| What the exercise asks |
Look below and pull out each line with the word "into".

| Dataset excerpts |
★ ★ ★ ★ ★

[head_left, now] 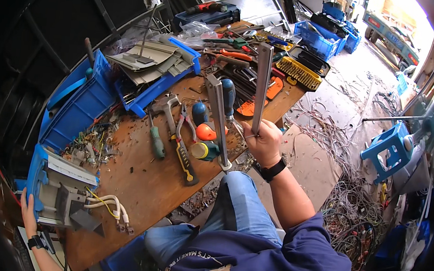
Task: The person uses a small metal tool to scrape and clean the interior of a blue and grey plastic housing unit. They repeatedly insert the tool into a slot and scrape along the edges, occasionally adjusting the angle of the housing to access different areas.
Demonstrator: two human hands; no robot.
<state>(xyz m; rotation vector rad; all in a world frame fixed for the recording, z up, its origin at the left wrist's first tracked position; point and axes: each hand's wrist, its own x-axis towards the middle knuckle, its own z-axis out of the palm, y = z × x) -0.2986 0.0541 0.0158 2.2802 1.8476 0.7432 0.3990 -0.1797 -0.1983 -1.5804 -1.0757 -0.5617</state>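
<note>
My right hand (263, 139) is closed round the lower part of an upright silver metal bar (263, 78), in front of the table edge. Left of it a second, similar bar (218, 110) slants up, its lower end near my knee; whether the two bars join is hidden. My left hand (28, 215), fingers stretched out, lies against the blue end of a grey-and-blue housing (54, 194) at the table's left side. Thick white cables (114, 206) with metal end pieces and a thin yellow wire come out of this housing.
On the wooden table (132, 180) lie a hammer (180, 153), a green-handled screwdriver (156, 141), pliers (187, 120) and a drill-bit case (299, 73). Blue bins (84, 104) stand at the left. Tangled wires (344, 206) cover the floor at right, near a blue stool (389, 146).
</note>
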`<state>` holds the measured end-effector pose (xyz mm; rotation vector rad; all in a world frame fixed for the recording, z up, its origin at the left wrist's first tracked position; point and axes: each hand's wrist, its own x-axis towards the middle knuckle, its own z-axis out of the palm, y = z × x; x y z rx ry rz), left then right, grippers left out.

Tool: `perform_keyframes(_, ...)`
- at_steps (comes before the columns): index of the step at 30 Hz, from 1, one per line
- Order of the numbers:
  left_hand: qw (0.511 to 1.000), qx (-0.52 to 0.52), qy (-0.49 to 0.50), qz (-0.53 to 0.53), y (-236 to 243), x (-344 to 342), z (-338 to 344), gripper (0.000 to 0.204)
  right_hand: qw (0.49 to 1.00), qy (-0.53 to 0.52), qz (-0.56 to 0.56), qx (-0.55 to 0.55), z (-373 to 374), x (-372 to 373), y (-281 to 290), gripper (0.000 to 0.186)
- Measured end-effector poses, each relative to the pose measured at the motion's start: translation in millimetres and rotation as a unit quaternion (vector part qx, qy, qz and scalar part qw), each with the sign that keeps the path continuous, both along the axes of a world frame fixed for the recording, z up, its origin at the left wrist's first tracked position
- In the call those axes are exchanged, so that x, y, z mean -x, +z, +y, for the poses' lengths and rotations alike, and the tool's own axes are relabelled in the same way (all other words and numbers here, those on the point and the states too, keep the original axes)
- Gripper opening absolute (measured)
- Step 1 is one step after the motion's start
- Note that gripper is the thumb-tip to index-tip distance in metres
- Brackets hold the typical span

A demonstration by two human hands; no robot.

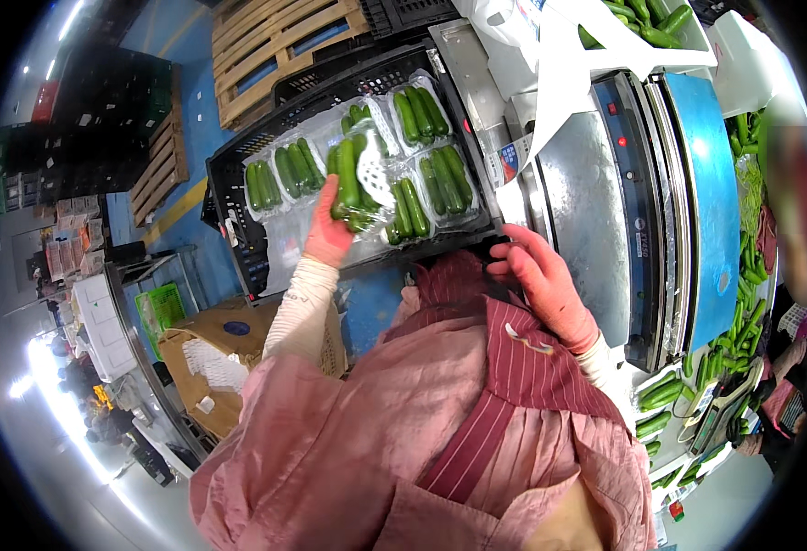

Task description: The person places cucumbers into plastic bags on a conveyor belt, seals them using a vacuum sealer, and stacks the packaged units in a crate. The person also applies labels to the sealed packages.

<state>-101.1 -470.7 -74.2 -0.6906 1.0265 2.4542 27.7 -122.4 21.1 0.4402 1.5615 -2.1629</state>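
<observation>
Near the crate's middle, my left hand (328, 230) grips a plastic-wrapped pack of green cucumbers (348, 174), held over other packs. The black perforated crate (231, 239) has a pale liner and holds several wrapped packs, such as the one at its back right (420, 114). My right hand (532, 275) is beside the crate's front right corner, fingers apart and slightly curled, holding nothing, near the steel plate (587, 230) of a machine with control buttons.
Wooden pallets (275, 46) and stacked dark crates (100, 83) stand behind and left. A torn cardboard box (192, 386) lies at lower left. Loose cucumbers (661, 395) cover the right side, beside a blue panel (697, 211). A blurred person (794, 202) is at far right.
</observation>
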Motion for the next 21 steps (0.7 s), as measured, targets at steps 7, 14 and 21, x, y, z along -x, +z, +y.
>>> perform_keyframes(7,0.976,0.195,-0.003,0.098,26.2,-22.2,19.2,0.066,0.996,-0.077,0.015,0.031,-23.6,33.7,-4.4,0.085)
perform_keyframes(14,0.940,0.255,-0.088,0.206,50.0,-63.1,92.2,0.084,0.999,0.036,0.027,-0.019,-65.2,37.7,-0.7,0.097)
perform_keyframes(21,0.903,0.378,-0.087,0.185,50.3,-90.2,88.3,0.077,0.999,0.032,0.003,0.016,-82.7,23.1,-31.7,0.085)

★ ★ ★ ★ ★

| Answer space |
Task: The person uses a small metal tool to scrape and clean the interior of a blue and grey plastic housing unit. They repeatedly insert the tool into a slot and scrape along the edges, occasionally adjusting the angle of the housing to access different areas.
Task description: The person places cucumbers into plastic bags on a conveyor belt, seals them using a vacuum sealer, and stacks the packaged units in a crate. The person also applies labels to the sealed packages.

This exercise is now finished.